* **Work to complete**
Every line in the records below between the one holding "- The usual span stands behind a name" and the one holding "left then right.", inclusive, is to be set down exactly; all other lines are to be left out.
** Opening Data provided block **
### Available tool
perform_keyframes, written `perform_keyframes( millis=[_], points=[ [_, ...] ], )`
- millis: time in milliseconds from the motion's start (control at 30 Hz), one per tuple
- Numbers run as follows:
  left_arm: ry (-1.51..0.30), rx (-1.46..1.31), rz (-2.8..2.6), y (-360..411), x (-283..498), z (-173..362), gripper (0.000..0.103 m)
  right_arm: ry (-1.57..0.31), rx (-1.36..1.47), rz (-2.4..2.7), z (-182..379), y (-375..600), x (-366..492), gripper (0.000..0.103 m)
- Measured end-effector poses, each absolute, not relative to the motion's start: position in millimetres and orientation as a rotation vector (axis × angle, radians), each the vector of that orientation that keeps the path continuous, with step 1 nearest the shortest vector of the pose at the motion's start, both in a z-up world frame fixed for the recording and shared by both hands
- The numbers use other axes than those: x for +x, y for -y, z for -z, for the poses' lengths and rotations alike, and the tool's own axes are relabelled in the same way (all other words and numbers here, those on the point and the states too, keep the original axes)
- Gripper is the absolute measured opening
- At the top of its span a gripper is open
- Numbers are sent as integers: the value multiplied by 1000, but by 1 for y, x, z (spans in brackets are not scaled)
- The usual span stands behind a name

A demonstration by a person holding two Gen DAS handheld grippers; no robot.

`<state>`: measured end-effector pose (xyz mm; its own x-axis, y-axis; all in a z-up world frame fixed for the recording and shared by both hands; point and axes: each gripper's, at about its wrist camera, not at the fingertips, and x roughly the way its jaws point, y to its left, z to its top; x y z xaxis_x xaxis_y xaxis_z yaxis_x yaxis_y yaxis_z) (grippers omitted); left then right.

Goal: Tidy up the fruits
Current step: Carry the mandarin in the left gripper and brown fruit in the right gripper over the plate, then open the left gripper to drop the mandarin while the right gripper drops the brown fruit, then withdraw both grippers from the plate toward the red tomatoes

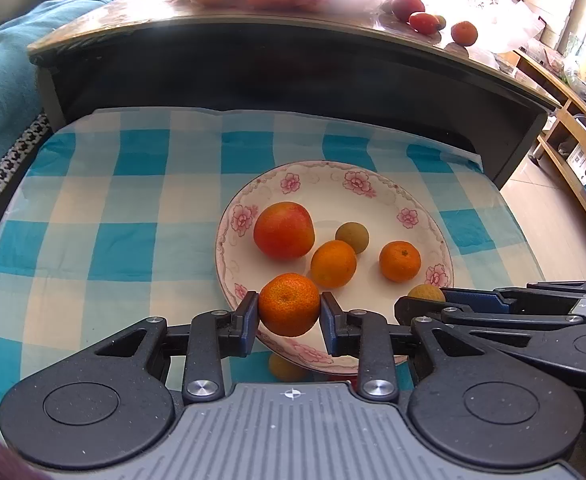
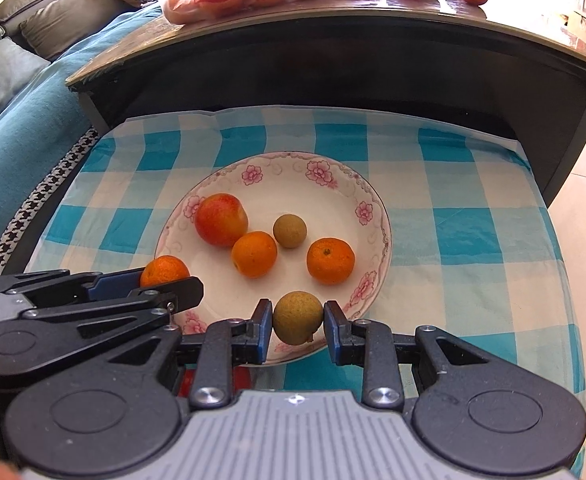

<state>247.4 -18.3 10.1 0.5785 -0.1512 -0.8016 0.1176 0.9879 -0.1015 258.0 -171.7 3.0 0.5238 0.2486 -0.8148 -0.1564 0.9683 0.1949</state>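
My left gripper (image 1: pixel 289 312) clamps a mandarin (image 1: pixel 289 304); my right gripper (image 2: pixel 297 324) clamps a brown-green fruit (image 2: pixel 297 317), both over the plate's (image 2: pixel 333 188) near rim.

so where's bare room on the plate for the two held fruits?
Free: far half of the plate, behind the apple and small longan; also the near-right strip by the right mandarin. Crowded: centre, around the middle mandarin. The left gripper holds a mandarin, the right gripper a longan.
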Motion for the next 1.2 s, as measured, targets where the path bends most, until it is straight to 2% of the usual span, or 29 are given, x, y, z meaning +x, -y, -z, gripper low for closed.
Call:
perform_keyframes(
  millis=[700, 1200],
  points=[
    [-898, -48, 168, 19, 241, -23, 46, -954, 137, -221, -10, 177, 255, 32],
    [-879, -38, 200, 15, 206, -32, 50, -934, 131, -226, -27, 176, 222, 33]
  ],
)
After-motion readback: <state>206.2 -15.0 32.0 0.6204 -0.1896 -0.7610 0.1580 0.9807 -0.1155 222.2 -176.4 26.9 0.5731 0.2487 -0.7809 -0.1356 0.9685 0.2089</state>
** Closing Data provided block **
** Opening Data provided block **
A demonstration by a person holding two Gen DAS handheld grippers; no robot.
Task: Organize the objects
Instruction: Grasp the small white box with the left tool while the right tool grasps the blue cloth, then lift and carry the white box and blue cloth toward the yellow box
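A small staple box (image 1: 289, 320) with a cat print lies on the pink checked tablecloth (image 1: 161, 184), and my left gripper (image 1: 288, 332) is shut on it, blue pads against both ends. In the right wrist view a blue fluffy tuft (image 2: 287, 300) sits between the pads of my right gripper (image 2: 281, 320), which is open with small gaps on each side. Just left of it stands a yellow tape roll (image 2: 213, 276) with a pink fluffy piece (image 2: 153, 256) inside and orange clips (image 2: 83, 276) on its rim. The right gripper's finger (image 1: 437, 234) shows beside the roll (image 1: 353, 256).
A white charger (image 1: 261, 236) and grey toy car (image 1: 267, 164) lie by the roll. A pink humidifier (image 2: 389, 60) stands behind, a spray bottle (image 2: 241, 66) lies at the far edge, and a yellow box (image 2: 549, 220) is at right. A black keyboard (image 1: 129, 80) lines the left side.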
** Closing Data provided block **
* **Answer to the exercise**
- The usual span stands behind a name

A demonstration by a person holding two Gen DAS handheld grippers; no robot.

`<state>`: measured end-effector pose (xyz mm; its own x-axis, y-axis; all in a z-up world frame fixed for the recording and shared by both hands; point and axes: each gripper's, at about its wrist camera, not at the fingertips, and x roughly the way its jaws point, y to its left, z to its top; x y z xaxis_x xaxis_y xaxis_z yaxis_x yaxis_y yaxis_z) (grippers omitted); left then right.

That finishes the exercise.